Сай порывисто сбежал к их ложу, озерцу сухой подогретой пены среди живых мхов и лилий. Лег рядом с Ханкой, обнял ее, уткнулся лбом между грудями.
— Глупые, какие же вы глупые…
— Это была гениальная операция, — говорила она, не отрывая глаз от лепных фестонов потолка. — Не делали в микропространстве, в остановленном времени. Собирали несуществующий в природе белок…
— Не надо, хватит! — всхлипывал Сай. Потом притих, поднял заплаканное лицо:
— Так они… они не оставят тебя в покое? Ты для них…
— Величайшее, главное сокровище, — нараспев произнесла Ханка. — Праматерь нового человечества. Тогда, — помнишь? — после нашей «свадьбы» у Осмо… Я едва уговорила Аннемари подождать.
— Надо было отказаться, наотрез отказаться, сказать, что ты не вернешься!

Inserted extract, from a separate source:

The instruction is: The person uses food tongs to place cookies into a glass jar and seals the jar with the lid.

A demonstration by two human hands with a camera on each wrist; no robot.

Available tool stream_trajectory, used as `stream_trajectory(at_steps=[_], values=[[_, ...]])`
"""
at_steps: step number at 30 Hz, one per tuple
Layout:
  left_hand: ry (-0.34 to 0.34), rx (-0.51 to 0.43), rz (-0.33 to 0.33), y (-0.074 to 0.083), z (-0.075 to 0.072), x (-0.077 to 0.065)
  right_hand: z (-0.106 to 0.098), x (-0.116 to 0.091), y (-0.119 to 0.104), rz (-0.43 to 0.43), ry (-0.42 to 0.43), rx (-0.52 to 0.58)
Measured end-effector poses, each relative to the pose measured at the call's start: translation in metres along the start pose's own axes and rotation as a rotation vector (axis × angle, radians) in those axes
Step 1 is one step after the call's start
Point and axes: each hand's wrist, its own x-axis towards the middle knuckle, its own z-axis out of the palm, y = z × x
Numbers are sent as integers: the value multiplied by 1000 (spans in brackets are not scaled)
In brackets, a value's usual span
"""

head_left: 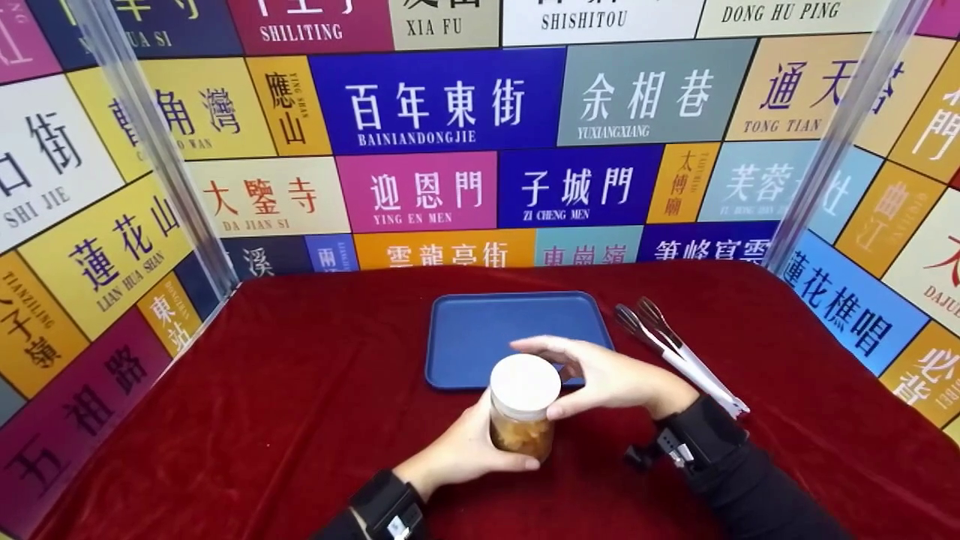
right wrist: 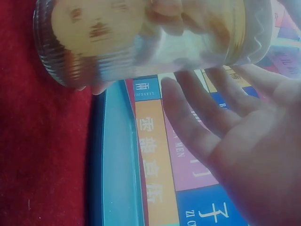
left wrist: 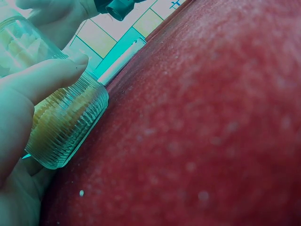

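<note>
A clear glass jar (head_left: 517, 436) with a white lid (head_left: 526, 384) stands out in the head view, just in front of the blue tray. Yellowish-brown pieces fill part of it, and ribs run round its lower glass in the left wrist view. My left hand (head_left: 466, 452) grips the jar's body, thumb across the near side. Beside the lid is my right hand (head_left: 604, 375), its thumb at the lid's edge and its fingers reaching loosely behind. In the right wrist view these fingers (right wrist: 188, 117) extend alongside the jar (right wrist: 188, 33); firm contact cannot be made out.
Behind the jar lies a blue tray (head_left: 517, 330) on a dark red cloth (head_left: 300, 420). Tongs (head_left: 686, 356) with dark heads and white handles lie to the tray's right. Panels printed with place names (head_left: 442, 101) wall the table's back and sides, with clear posts at the corners.
</note>
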Motion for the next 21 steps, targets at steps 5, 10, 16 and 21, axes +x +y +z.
stream_trajectory(at_steps=[5, 10, 16, 21], values=[[-1, -1, 9, 0, 0, -1, 1, 2, 4, -51, -3, -24], [-2, 0, 3, 1, 0, -1, 3, 3, 3, 10, 16, -37], [3, 15, 4, 2, -1, -1, 12, 3, -9, 77, 67, -248], [5, 20, 11, 2, 0, -1, 17, 4, -16, 96, 88, -344]])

Почему ты даешь им надежду? Ты убиваешь меня!..
Не ответив, Ханка ласково отстранила Сая и обе руки протянула к плачущему сыну.

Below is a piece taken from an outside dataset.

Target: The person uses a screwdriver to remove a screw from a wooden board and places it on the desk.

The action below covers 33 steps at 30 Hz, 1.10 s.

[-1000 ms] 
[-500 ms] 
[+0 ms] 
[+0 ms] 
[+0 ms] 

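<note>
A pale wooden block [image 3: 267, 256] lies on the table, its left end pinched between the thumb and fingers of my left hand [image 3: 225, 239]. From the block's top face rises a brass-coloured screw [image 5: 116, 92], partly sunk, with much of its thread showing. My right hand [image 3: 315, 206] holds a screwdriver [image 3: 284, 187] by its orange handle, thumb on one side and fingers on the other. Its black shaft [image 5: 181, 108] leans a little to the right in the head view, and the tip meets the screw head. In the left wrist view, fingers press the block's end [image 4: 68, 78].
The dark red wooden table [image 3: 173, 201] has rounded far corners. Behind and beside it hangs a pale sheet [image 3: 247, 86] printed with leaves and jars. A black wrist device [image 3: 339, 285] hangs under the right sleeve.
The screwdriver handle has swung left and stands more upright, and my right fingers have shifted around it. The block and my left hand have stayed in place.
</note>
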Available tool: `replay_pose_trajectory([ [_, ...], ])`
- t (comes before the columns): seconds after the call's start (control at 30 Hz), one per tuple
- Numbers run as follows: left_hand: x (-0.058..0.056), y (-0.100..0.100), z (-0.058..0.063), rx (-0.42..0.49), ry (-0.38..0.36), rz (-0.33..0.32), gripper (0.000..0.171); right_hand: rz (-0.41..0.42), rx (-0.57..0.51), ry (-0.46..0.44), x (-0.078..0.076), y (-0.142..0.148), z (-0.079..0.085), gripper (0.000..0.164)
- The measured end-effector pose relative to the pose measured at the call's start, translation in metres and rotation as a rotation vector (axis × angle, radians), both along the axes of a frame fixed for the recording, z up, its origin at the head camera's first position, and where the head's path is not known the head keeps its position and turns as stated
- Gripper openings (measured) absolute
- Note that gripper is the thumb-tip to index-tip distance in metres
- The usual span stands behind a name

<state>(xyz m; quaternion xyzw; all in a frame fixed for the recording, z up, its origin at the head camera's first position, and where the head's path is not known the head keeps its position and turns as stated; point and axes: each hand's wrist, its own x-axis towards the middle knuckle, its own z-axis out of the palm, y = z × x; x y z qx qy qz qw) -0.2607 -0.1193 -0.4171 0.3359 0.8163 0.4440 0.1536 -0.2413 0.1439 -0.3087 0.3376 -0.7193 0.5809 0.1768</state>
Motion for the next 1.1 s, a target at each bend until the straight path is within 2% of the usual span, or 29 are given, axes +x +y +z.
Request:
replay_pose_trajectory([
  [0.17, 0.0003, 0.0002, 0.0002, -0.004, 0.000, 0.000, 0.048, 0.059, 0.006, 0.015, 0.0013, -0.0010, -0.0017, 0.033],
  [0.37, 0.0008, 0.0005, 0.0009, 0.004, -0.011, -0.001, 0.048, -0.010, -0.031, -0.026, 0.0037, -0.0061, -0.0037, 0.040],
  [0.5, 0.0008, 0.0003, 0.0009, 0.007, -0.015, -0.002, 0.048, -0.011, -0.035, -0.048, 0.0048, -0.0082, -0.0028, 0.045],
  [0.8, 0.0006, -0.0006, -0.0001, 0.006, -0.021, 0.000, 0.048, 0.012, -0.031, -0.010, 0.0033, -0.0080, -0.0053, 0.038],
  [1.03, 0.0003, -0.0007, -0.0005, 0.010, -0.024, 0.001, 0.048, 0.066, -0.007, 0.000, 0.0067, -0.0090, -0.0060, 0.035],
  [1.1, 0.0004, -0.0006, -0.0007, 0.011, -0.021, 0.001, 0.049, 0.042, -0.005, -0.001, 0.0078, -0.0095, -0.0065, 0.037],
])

…Положение было чуть ли не безвыходное, он это понимал четко. Его любимая — не жертва насилия. Она пошла на эксперимент но своей воле. Раскаялась… что ж, поздно! Теперь, чтобы избавить Ханку от привитых нечеловеческих свойств, нужна долгая предварительная работа биоконструкторов, затем — полное обновлепие. А пока что в ней — овеществленный труд общины амазонок. И потому, как ни ужасно, община имеет немалые права на Ханку. Да и сама злополучная «праматерь» весьма совестлива… Но даже если они двое, скажем, обратятся к Великому Помощнику, тот наверняка не вмешается. С точки зрения компьютерной логики, это она, Ханка, совершила определенного рода насилие, непорядочный поступок. И если снова всадницы с парализаторами окружат их дом, Ханка их уже не уговорит подождать, а Помощник будет безмолвствовать. Тем более, что совокупный импульс тысячи с лишним амазонок перевесит мольбу, посылаемую двоими. Только убийства ни при каких обстоятельствах не допустит мировая нянька. Но ведь убийства и не случится. Величайшее, главное сокровище…
— Как же мы теперь?.. — беспомощно повторял Сай.
Каспар, легко перейдя от слез к веселью, довольно повизгивал, щипал лицо матери. Ханка, игравшая с ним на постели, ответила:
— Не знаю. Сегодня, пока ты был на пасеке, опять звонила Аннемари. Мужчины ушли все до единого. Кларинда в последние дни спохватилась, велела тех, кто остался, загружать настоящей работой. Мол, такая горстка все равно не захватит власть… Нет, взяли и разбежались. Наверное, это ваша пресловутая мужская солидарность…
— Она хочет прийти?
— Кто, Аннемари? Ну да. Со всей свитой.
— И ты… вот так будешь их ждать? — У тебя есть другие предложения?..
Чуть поколебавшись, Сай сказал:
— Давай исчезнем. Сейчас же ликвидируем дом… или подарим кому — нибудь из Осмо. А сами махнем… ну, скажем, на Кристалл — Ривьеру. Или даже подальше, на Аурентпну. И запретим Помощнику давать наши координаты!
— И сколько же мы там будем отсиживаться? — сразу посуровев, спросила Ханка.
— Ну… недолго! Они поищут неделю — другую, да и улетят. А мы тогда сразу вернемся.
— Сбежать, значит? — Она села, угрожающе подбоченившись. Умница Каспар, предоставленный самому себе, гукал и деловито копошился в пене, — А потом всю жизнь казнить себя за трусость?
— Это все — таки лучше, чем…
Ханка опустила веки и покачала головой. Сай зная, что в таком настроении спорить с ней бесполезно, и все же заикнулся:
— А если попробовать… мы говорили уже об этом, но… давай попробуем созвать референдум! Она упрямо молчала.
— В конце концов, у нас ребенок! — взорвался Сай.
— Да, ребенок. И будут еще дети. И они должны гордиться своими родителями, а не стыдиться их.